Henry Jacob Winser (November 23, 1833 – 1896) was an American journalist and diplomat. He is the father of librarian Beatrice Winser.

== Personal life ==
Winser was born on the island of Bermuda, November 23, 1833. His father, Francis J. Winser, was an officer in the British Navy. He attended Springfield Academy in Bermuda and then came to New York in 1851, entered a printing-office as proof-reader, and later became a reporter at the New York Times.

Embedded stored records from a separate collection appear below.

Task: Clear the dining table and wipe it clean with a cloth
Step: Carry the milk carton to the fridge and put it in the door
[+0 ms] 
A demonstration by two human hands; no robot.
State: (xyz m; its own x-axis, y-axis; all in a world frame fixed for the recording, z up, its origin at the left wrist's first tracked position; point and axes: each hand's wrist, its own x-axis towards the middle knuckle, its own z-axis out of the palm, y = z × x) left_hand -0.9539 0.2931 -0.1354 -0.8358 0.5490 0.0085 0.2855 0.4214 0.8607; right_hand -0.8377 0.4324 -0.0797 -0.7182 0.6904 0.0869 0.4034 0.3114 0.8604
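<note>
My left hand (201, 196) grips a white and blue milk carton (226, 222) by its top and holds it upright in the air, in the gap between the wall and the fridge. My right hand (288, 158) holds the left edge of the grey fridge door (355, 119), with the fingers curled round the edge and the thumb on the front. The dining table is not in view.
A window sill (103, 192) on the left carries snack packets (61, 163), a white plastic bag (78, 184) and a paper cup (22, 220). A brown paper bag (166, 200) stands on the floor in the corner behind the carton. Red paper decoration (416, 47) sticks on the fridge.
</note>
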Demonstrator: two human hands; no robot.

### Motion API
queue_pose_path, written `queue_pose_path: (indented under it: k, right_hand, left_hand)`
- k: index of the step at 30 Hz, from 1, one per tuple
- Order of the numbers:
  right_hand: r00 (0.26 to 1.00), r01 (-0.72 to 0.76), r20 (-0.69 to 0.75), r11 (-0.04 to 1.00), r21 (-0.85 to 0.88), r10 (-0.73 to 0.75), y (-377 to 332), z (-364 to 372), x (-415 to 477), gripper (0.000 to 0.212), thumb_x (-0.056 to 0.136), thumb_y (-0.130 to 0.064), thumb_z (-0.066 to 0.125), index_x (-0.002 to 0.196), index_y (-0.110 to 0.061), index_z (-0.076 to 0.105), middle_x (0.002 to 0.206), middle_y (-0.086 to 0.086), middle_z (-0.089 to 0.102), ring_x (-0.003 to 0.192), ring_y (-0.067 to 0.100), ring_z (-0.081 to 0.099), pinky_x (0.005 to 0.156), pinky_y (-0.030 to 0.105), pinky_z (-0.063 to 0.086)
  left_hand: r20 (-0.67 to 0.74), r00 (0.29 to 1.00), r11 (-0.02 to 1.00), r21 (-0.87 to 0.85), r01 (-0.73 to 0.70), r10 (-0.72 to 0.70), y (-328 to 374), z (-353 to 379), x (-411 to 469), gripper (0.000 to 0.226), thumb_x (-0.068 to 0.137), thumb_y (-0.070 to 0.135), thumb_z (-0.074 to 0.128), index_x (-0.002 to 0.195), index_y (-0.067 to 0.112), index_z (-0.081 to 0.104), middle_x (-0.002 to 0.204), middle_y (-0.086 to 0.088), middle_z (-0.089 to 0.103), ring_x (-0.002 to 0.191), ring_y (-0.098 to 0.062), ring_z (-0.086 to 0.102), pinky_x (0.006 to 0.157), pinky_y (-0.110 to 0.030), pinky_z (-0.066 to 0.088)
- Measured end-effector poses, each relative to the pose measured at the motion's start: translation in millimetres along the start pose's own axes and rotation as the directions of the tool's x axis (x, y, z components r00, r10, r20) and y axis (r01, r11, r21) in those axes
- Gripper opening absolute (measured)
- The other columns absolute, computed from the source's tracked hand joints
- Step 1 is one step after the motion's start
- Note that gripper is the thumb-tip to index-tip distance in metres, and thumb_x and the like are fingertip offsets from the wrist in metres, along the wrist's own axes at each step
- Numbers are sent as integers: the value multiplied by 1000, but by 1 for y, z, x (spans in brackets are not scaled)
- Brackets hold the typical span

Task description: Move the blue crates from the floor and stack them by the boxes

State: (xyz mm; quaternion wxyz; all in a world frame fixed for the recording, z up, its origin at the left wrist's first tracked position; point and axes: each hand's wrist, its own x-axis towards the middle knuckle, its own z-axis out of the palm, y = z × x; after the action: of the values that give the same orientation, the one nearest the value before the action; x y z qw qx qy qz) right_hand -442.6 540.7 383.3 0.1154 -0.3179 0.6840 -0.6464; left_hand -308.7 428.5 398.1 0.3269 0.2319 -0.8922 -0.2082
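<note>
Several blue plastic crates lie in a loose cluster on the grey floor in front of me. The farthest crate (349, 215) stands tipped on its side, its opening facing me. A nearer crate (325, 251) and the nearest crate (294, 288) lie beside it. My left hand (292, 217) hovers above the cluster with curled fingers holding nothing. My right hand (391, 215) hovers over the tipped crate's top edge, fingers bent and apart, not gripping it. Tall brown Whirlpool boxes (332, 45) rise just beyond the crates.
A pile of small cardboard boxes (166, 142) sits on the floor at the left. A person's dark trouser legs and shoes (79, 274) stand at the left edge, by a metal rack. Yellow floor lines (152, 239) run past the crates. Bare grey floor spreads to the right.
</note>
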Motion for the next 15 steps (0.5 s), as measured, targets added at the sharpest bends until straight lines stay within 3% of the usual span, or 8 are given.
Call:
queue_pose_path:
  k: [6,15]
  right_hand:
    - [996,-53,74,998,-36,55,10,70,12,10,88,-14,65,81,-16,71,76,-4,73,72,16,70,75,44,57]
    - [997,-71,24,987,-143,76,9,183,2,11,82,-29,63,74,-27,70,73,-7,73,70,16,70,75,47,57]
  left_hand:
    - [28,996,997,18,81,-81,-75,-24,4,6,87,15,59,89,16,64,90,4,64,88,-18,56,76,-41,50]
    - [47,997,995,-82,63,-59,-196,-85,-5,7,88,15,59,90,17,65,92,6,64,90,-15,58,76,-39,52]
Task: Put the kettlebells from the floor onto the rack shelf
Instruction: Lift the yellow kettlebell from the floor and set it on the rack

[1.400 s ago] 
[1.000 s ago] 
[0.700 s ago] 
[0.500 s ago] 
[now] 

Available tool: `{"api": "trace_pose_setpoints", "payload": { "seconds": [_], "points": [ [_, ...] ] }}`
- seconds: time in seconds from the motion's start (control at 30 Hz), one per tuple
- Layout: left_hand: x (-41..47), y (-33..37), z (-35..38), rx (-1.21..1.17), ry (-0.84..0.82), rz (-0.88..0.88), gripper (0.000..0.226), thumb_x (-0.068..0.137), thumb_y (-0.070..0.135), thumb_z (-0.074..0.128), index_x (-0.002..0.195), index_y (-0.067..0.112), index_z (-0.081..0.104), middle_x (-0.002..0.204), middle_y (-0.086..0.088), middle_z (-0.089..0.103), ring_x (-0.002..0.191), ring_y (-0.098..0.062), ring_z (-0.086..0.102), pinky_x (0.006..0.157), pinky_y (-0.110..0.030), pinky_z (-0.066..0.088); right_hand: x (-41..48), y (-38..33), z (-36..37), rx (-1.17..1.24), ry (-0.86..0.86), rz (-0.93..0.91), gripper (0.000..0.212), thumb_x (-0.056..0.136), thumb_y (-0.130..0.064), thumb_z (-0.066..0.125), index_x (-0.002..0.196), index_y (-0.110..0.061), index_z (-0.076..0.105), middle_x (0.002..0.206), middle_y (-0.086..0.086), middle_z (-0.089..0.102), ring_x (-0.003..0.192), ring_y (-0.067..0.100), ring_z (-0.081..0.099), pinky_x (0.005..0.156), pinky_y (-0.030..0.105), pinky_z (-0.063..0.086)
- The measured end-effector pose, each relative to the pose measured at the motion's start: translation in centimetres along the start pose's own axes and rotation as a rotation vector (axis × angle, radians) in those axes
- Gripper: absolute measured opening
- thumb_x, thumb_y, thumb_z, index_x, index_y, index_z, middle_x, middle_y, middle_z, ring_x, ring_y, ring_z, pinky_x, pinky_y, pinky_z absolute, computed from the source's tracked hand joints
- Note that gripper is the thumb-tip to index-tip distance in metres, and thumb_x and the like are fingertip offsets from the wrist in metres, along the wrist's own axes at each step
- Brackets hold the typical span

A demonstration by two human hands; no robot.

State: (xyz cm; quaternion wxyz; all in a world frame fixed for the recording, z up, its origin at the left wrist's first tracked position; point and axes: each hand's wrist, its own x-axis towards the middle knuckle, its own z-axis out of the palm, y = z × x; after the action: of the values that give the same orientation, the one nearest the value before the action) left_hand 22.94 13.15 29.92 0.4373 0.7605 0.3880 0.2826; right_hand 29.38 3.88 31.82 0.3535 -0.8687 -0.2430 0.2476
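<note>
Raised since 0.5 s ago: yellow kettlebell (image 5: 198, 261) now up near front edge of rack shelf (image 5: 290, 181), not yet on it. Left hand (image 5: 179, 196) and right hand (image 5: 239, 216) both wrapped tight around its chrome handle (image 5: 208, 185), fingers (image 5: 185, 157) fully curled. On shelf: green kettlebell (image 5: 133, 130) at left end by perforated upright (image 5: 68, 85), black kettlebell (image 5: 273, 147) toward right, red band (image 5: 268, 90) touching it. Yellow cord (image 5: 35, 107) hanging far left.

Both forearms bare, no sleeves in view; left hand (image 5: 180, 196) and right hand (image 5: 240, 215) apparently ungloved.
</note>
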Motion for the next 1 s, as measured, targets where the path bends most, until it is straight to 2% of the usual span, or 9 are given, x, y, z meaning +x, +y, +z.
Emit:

Winser married Edith Cox and together they had three children, one of whom was the librarian Beatrice Winser.

== Career ==

An illustration from Winser's 1883 guidebook, The Great Northwest

At the opening of the Civil War, Winser accompanied Colonel Ellsworth as military secretary, and afterward was war-correspondent of the Times. After the war he served for a period as city and night editor of the Times, and then as day-manager of the editorial department. In 1867, he attended the French exposition at Paris as regular correspondent for the Times, and made the trip to Cherbourg in the iron-clad Dunderberg. In May 1869, Winser was appointed United States consul at Sonneberg, Germany, and during his twelve years' service he made several valuable reports to the State Department, including one on forest-culture. In 1882, he was made chief of the bureau of information of the Northern Pacific railway company, but on the retirement of Henry Villard he returned to journalism, first as assistant editor of the New York Commercial Advertiser and afterward as managing editor of the Newark Advertiser.

In 1883, Winser and G.P. Putnam's Sons published The Great Northwest, a guide book for travelers that covered the northwestern United States.